▶ Problem details
Shown below are entries with pictures; the line with "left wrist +" through the line with "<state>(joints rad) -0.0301" is the span to retype exactly, and the pictures stay out.

=== Data listing ===

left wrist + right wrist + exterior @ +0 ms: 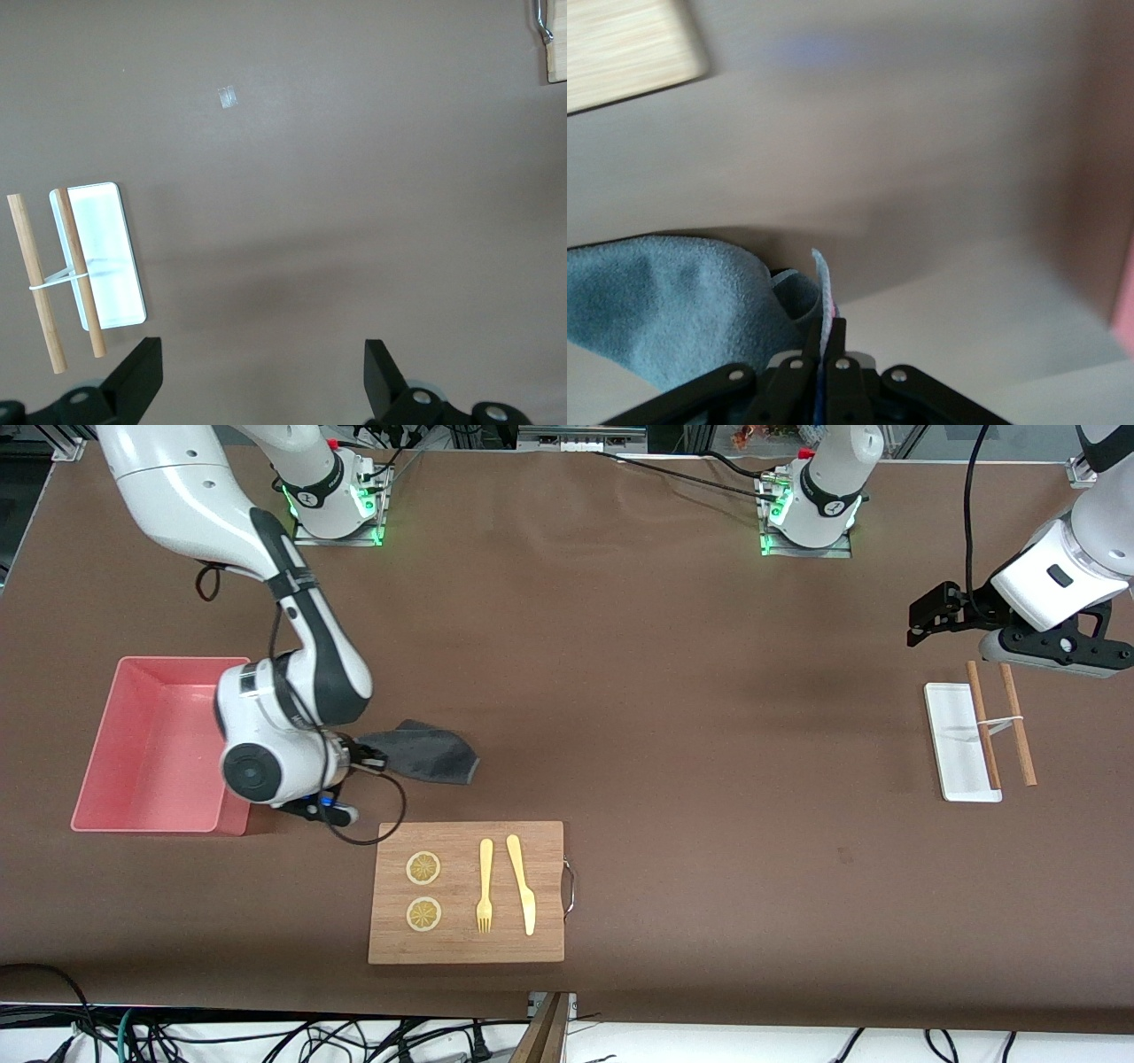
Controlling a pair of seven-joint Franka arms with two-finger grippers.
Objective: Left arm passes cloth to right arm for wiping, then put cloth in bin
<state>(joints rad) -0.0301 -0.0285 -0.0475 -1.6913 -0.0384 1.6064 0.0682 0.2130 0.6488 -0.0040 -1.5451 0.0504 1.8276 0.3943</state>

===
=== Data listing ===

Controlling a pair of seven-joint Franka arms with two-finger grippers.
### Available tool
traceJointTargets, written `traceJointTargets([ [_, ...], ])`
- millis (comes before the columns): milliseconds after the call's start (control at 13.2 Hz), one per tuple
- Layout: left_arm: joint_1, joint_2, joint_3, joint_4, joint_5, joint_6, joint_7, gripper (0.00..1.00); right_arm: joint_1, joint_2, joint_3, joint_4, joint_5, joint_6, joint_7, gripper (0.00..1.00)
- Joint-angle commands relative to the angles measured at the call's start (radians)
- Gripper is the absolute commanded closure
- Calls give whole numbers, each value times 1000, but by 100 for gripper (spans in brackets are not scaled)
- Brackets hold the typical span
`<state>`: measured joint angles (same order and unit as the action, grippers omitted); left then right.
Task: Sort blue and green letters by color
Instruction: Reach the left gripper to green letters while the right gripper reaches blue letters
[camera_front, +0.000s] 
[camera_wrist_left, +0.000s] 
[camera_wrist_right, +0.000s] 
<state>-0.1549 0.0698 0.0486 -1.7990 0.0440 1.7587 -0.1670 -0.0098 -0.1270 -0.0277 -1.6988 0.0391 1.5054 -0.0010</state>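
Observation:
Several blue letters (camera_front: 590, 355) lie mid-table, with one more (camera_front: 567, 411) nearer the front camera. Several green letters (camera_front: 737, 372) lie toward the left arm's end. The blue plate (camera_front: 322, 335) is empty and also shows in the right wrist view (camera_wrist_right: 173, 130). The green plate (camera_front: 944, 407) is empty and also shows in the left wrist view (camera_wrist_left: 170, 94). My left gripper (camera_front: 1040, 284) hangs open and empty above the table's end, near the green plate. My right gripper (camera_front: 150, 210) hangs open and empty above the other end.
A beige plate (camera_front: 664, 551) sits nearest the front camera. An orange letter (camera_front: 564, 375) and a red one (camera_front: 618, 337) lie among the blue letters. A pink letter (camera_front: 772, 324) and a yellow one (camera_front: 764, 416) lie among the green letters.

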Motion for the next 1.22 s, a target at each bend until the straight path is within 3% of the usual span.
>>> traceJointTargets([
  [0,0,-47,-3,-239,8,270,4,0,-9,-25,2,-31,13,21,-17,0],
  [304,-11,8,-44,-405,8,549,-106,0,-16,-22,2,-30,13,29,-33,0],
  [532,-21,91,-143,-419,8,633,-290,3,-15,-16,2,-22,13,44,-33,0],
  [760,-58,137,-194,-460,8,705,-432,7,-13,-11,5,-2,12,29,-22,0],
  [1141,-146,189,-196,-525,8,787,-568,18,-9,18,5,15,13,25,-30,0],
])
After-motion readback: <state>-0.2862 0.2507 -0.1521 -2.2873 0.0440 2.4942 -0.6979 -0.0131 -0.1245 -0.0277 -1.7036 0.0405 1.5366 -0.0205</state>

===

▶ Written solution
left wrist + right wrist + exterior @ +0 ms: 
Controlling a pair of seven-joint Franka arms with two-finger grippers.
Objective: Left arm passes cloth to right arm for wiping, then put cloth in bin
<state>(joints rad) -0.0301 -0.0285 -0.0475 -1.6913 -0.0384 1.6064 0.0682 0.2130 0.6488 -0.0040 -1.5451 0.0504 1.8276 0.3943</state>

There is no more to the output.